== The problem ==
Within the entries below, the lines from the one with "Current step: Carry" through the one with "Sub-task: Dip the" are to be set down exactly, both ends kept.

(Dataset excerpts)
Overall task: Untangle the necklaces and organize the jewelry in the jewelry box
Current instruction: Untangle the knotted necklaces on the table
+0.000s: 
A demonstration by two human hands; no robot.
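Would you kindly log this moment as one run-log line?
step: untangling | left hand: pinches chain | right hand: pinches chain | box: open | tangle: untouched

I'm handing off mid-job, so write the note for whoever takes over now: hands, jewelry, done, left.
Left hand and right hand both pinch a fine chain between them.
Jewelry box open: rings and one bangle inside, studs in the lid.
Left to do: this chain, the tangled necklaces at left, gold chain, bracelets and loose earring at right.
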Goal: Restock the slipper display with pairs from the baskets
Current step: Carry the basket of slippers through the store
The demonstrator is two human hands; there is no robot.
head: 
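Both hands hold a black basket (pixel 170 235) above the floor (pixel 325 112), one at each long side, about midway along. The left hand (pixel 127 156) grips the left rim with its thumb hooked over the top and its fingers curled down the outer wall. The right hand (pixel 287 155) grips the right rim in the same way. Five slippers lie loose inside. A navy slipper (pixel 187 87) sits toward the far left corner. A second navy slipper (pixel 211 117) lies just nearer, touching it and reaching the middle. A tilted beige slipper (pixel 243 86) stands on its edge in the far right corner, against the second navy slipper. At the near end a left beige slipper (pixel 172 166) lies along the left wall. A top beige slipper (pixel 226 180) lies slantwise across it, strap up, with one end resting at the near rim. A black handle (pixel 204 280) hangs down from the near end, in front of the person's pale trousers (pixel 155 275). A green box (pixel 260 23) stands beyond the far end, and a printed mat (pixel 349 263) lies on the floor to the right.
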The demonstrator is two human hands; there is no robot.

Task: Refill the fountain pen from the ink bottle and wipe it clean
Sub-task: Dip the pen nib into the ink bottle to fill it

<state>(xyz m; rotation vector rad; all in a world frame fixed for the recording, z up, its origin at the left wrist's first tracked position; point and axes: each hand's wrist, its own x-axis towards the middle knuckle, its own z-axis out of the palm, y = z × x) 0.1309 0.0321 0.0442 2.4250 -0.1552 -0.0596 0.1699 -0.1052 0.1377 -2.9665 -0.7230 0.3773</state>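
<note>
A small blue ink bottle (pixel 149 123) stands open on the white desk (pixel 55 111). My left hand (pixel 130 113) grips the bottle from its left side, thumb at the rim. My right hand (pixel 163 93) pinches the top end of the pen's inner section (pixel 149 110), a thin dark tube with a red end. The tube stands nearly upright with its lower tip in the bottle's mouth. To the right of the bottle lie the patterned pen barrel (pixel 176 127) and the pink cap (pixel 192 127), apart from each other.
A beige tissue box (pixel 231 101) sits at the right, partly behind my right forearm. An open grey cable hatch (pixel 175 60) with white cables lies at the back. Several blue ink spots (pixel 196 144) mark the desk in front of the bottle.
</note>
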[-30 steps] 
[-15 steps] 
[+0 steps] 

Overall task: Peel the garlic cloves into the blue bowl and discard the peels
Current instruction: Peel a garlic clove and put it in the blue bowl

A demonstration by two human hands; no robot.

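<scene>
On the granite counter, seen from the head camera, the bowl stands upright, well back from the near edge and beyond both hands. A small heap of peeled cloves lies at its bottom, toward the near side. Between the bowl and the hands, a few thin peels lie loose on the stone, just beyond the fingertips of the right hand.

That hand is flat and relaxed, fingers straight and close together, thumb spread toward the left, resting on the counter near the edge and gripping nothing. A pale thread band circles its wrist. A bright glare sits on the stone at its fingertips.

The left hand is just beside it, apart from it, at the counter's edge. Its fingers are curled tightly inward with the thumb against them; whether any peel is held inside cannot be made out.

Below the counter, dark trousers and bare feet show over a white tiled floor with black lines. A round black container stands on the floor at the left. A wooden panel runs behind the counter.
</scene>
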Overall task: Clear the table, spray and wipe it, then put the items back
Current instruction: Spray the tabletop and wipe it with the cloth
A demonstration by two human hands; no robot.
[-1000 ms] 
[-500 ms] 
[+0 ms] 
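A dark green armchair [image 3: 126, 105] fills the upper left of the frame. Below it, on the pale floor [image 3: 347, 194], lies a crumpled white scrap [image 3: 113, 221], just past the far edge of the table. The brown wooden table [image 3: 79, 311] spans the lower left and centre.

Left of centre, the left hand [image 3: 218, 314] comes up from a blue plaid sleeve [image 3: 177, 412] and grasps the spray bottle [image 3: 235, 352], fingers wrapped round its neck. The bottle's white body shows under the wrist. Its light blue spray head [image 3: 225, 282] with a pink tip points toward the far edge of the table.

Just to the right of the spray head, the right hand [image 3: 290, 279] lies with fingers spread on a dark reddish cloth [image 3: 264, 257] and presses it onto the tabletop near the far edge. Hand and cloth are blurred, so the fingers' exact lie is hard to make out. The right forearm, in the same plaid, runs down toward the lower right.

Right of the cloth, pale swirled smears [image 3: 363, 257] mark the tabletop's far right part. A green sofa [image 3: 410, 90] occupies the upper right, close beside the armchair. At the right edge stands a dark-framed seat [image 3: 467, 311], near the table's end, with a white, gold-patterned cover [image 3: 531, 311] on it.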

== Reply to the exercise ==
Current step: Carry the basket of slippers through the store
The demonstrator is two human hands; there is no robot.
head: 
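Both hands hold a black basket (pixel 170 235) above the floor (pixel 325 112), one at each long side, about midway along. The left hand (pixel 127 156) grips the left rim with its thumb hooked over the top and its fingers curled down the outer wall. The right hand (pixel 287 155) grips the right rim in the same way. Five slippers lie loose inside. A navy slipper (pixel 187 87) sits toward the far left corner. A second navy slipper (pixel 211 117) lies just nearer, touching it and reaching the middle. A tilted beige slipper (pixel 243 86) stands on its edge in the far right corner, against the second navy slipper. At the near end a left beige slipper (pixel 172 166) lies along the left wall. A top beige slipper (pixel 226 180) lies slantwise across it, strap up, with one end resting at the near rim. A black handle (pixel 204 280) hangs down from the near end, in front of the person's pale trousers (pixel 155 275). A green box (pixel 260 23) stands beyond the far end, and a printed mat (pixel 349 263) lies on the floor to the right.
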The demonstrator is two human hands; there is no robot.

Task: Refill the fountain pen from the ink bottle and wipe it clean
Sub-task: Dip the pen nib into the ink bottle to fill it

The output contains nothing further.